→ **HOW TO COMPLETE THIS TASK**
Copy the data that follows exactly, and include none of its images.

══════════════════════════════

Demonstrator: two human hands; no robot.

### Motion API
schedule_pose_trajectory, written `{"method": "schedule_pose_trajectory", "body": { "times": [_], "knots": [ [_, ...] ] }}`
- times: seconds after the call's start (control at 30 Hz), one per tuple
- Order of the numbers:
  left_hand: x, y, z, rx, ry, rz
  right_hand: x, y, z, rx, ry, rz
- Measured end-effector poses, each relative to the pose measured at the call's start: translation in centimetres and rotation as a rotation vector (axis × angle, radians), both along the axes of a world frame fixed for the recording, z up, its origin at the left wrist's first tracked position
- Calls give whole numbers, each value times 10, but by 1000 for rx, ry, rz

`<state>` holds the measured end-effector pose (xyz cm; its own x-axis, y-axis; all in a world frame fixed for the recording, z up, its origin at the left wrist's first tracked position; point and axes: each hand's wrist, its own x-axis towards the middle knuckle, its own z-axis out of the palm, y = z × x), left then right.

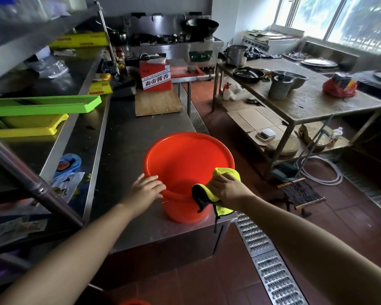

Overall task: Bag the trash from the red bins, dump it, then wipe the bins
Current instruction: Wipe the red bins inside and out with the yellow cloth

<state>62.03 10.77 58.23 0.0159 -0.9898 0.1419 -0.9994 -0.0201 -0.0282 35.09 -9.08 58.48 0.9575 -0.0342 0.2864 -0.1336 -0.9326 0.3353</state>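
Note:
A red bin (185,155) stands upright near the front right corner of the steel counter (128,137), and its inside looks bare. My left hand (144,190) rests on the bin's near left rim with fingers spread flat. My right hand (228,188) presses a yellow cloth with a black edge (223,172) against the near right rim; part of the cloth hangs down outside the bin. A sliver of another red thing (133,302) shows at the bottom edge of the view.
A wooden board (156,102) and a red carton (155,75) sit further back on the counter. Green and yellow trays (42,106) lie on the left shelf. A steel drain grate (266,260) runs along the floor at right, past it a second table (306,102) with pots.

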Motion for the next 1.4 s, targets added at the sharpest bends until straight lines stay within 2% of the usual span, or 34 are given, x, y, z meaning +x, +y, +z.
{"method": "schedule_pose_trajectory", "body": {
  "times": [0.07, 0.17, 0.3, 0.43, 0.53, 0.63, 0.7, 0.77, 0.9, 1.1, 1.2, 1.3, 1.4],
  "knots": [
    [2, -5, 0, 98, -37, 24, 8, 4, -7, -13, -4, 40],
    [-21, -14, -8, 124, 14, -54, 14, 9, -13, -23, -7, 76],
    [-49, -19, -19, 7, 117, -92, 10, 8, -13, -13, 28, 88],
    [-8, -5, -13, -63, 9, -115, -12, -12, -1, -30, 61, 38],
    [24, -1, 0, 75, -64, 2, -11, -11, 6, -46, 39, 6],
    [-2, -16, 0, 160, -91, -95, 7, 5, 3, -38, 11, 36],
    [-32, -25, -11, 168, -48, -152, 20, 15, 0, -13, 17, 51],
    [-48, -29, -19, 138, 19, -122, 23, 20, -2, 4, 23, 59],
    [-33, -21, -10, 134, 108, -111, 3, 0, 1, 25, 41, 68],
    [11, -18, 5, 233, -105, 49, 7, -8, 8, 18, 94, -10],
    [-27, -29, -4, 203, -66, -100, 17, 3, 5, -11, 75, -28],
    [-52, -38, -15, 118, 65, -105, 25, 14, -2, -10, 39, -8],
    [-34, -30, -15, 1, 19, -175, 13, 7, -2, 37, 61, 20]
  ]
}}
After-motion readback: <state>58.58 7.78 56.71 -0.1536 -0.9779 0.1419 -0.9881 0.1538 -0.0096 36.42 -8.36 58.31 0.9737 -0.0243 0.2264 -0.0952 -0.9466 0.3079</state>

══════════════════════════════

→ **SOLUTION BELOW**
Demonstrator: two human hands; no robot.

### Motion API
schedule_pose_trajectory, written `{"method": "schedule_pose_trajectory", "body": { "times": [_], "knots": [ [_, ...] ] }}`
- times: seconds after the call's start (control at 30 Hz), one per tuple
- Order of the numbers:
  left_hand: x, y, z, rx, ry, rz
  right_hand: x, y, z, rx, ry, rz
- Measured end-effector poses, each relative to the pose measured at the call's start: translation in centimetres and rotation as a rotation vector (axis × angle, radians), both along the axes of a world frame fixed for the recording, z up, its origin at the left wrist's first tracked position
- Calls give whole numbers, each value times 10, but by 1000 for rx, ry, rz

`<state>` holds the measured end-effector pose (xyz cm; its own x-axis, y-axis; all in a world frame fixed for the recording, z up, its origin at the left wrist's first tracked position; point and axes: each hand's wrist, its own x-axis towards the middle knuckle, its own z-axis out of the palm, y = z × x), left then right.


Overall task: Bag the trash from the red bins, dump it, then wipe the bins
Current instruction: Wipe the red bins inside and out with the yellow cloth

<state>62.03 10.77 58.23 0.0159 -0.9898 0.1419 -0.9994 -0.0201 -0.0282 35.09 -9.08 58.48 0.9575 -0.0342 0.2864 -0.1336 -0.9326 0.3353</state>
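Note:
A red bin (185,155) stands upright near the front right corner of the steel counter (128,137), and its inside looks bare. My left hand (144,190) rests on the bin's near left rim with fingers spread flat. My right hand (228,188) presses a yellow cloth with a black edge (223,172) against the near right rim; part of the cloth hangs down outside the bin. A sliver of another red thing (133,302) shows at the bottom edge of the view.
A wooden board (156,102) and a red carton (155,75) sit further back on the counter. Green and yellow trays (42,106) lie on the left shelf. A steel drain grate (266,260) runs along the floor at right, past it a second table (306,102) with pots.
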
Motion for the next 1.4 s, targets added at the sharpest bends until straight lines stay within 2% of the usual span, or 34 are given, x, y, z meaning +x, +y, +z.
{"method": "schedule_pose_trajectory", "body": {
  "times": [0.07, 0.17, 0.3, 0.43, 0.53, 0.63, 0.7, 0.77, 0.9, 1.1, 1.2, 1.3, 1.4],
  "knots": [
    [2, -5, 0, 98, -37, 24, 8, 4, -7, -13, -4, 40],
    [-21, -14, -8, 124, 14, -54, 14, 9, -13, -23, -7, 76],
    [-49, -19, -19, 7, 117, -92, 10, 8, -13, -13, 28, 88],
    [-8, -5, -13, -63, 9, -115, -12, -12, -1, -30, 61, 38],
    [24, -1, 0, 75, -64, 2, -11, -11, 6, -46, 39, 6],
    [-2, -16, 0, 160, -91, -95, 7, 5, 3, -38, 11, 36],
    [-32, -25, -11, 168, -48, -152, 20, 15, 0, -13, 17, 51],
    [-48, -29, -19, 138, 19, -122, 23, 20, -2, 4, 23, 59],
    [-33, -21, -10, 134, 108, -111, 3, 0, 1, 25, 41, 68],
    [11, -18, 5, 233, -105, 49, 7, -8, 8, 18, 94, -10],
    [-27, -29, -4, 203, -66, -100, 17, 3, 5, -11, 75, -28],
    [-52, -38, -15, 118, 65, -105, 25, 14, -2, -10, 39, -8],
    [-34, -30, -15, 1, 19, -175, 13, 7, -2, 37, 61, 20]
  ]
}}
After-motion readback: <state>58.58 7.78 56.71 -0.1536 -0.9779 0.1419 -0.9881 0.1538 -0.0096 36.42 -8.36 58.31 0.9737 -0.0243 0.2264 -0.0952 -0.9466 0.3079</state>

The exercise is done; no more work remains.